All of which helps explain why the performance of Shostakovich's Piano Trio in E minor, the other piece in Sunday's concert at Sanders Theatre - cut like a knife into bone. And why, at the end of it, three-quarters of the audience was on its feet, as if it had been given the gift of life.
From the keening opening with high harmonics in the cello immediately you are in another world. Shostakovich plumbs the depths of lonely despair. (It was written during World War II, and he lost his best friend in the middle of composing it.) But it is a vision full of contrasts and ironies, with the composer's special rhythmic vitality. The final "allegretto" begins as a folk dance and becomes, in its mocking repetition of the basic figure, a razzing of the nose at authority. (It's hard to know exactly what led Stalin's commissars to ban this work, but I like to think that was it.) Harumi Rhodes, the guest violinist, was a riveting presence in her command of every difficulty, economy of gesture, and smooth, natural tone, with a minimum of vibrato. Randall Hodgkinson was dark and dramatic in the demanding piano part.

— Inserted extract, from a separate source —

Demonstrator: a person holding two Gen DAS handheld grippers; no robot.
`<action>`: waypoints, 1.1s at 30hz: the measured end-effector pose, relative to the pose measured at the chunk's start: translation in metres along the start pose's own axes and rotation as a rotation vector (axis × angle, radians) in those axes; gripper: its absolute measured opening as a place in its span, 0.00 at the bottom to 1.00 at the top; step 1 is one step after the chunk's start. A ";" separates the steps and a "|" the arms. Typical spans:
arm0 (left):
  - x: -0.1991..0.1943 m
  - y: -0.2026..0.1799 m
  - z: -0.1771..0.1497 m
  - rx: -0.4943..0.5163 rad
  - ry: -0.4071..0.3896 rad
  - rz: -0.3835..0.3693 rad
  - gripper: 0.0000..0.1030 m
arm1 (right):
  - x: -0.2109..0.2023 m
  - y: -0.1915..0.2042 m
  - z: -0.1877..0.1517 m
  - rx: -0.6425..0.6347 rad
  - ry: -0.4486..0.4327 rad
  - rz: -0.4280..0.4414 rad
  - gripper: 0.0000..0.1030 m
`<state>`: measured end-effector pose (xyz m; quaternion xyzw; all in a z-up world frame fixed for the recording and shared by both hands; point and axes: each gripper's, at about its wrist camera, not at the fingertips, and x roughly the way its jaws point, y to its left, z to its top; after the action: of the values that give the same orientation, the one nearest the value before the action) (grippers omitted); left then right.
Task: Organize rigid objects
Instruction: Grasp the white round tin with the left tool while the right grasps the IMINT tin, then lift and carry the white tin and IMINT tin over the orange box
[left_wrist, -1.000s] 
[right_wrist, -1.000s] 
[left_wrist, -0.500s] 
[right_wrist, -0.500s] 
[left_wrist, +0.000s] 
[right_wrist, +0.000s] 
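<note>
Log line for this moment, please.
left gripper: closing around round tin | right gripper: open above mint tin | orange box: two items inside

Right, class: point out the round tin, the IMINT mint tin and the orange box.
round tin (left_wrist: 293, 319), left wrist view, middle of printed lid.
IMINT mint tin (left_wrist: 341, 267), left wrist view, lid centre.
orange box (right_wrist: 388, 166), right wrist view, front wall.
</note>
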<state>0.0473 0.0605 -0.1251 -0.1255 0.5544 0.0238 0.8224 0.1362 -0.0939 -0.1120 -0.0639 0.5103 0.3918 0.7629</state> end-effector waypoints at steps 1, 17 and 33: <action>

Indeed, Hodgkinson performed heroically through a long and challenging evening. Perhaps he lacked the ultimate in Mozartian elegance - cadenzas and runs were a bit blurry and, favoring the melodic treble over the bass, he made the piano a solo voice instead of a piece of the foundation (it is surely both). Sanders's dry acoustics are hard on the piano, especially the bass, and the piano did not resound ideally in the Brahms. There were beautiful string textures from Jennifer Frautschi, violin, Wilhelmina Smith, cello, and Marcus Thompson, viola. At other times, the ensemble was almost overstretched. Or was it my ears? After the Shostakovich, Brahms's gorgeous, neatly folded harmonies were hard to take, like a pleasant conversation after a bomb has gone off in the neighborhood.